【蔵出しレビュー】主人公の息子が加害者か被害者かドギマギさせられるサスペンス!『望み』
※9月6日から公開の柳楽優弥主演、堤幸彦監督作品『夏目アラタの結婚』にあわせて、堤幸彦監督の過去作品のレビューをUPしました。尚、文章は公開当時のものを一部加筆・訂正したものです。
■望み
《作品データ》
『TRICK』シリーズや『20世紀少年』シリーズを手掛けた堤幸彦監督の最新作は行方不明になった息子が殺人事件に巻き込まれるサスペンス映画!! 主人公・石川一登は一級建築士で、妻・貴代美と高校生の息子・規士と中学生の娘・雅の4人家族で幸せな家庭を築く。ある日、規士が帰宅せず、一登と貴代美は不安になるが、翌日規士の同級生が殺害される事件がニュースで流れる。主人公・一登を堤真一が、妻・貴代美を石田ゆり子が演じ、他岡田健史(現・水上恒司)、清原果耶、加藤雅也、市毛良枝、松田翔太、竜雷太が出演。
・TOHOシネマズ日比谷他全国ロードショー中!
・配給:KADOKAWA
・公式HP: https://nozomi-movie.jp/
《『望み』レビュー》
『TRICK』シリーズや『20世紀少年』シリーズを手掛ける一方、『明日の記憶』や『人魚の眠る家』といった重いヒューマンドラマも手掛ける堤幸彦監督。今回も行方不明になって殺人事件に巻き込まれる高校生の息子の家族の視点でのサスペンスで、
ありがちなシチュエーションながら現代的で、家族に巻き起こる負のスパイラルが凄まじい絶望映画仕様になり楽しめた。
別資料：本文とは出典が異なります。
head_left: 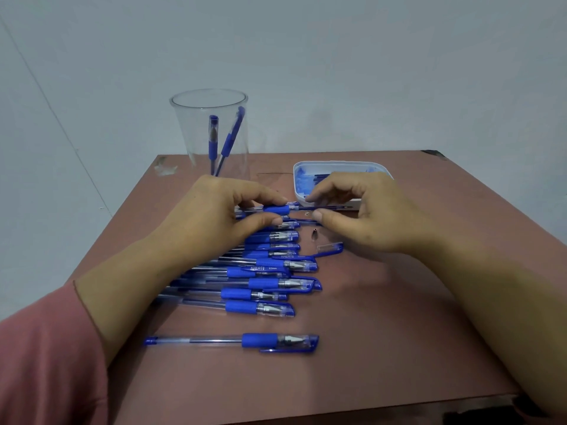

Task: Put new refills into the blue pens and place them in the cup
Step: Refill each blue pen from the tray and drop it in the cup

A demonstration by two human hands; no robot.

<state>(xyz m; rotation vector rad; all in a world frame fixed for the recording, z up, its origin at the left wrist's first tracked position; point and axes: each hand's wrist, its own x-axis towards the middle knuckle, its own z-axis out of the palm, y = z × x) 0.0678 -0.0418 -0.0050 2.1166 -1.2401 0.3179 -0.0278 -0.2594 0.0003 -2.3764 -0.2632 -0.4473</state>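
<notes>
My left hand [221, 210] pinches an open blue pen barrel [276, 209] by its blue grip, held level above the pile. My right hand [352, 207] pinches a thin refill [325, 207] whose left end sits at the barrel's mouth. A row of several capped blue pens [267, 283] lies under and in front of my left hand, and one pen [233, 341] lies apart nearer to me. The clear cup [211, 133] at the back left holds two blue pens. A loose cap [330, 247] and a small metal tip [314, 232] lie on the table below my right hand.
A white tray [380, 171] with blue refills stands behind my right hand, partly hidden by it. The brown table [383, 332] ends close to the cup at the back and at the bottom of the view. A grey wall stands behind.
</notes>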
考えてみれば、息子が事件に巻き込まれるサスペンスは誘拐を含めれば古くは『天国と地獄』があるからシチュエーションそのものはありがちだが、その核心を3/4まで引っ張り、それまで息子・規士が殺人事件の被害者なのか、加害者なのか分からず、興奮度が高いサスペンスに仕上がっている。
非常に上手いのはまだわからない段階なのに、加害者として煽る周囲の状況である。被害者の同級生との関係や所属していたサッカー部での状況から、事件を報道するマスコミや近所、さらには一登の取引先の相手から負のイメージで情報が広まる。
それは『リチャード・ジュエル』や『許された子どもたち』の主人公らに似たケースだが、この2つは結果がはっきりしてからの周囲のエスカレートした状況だったが、『望み』の場合はまだ被害者か加害者か分からないのに負のイメージが広まる。やらかしで広まるネットの炎上以上に恐ろしい、現代人の闇を見事に描いている。
そして、ある段階になると一登ら家族は規士に対して、被害者であるか、加害者であるか望む。2つに1つ、まるで丁半博打のようなスリルがあるが、よく考えてみるとどちらを引いても不幸という状況で、絶望映画としてのクオリティも高い。この部分においては『人魚の眠る家』に近いが、変なテクノロジーを使った『人魚の眠る家』すればそういったものがないだけにストレートで、そこがいい。
終盤の分かってからの展開はそれまでと比べると弱い。緊張の高低は『64』前後編に近いものがある。堤真一の巧さはもちろん、母親役の石田ゆり子や妹役の清原果耶の演技が光る。さらに松田翔太や竜雷太の脇役も存在感十分。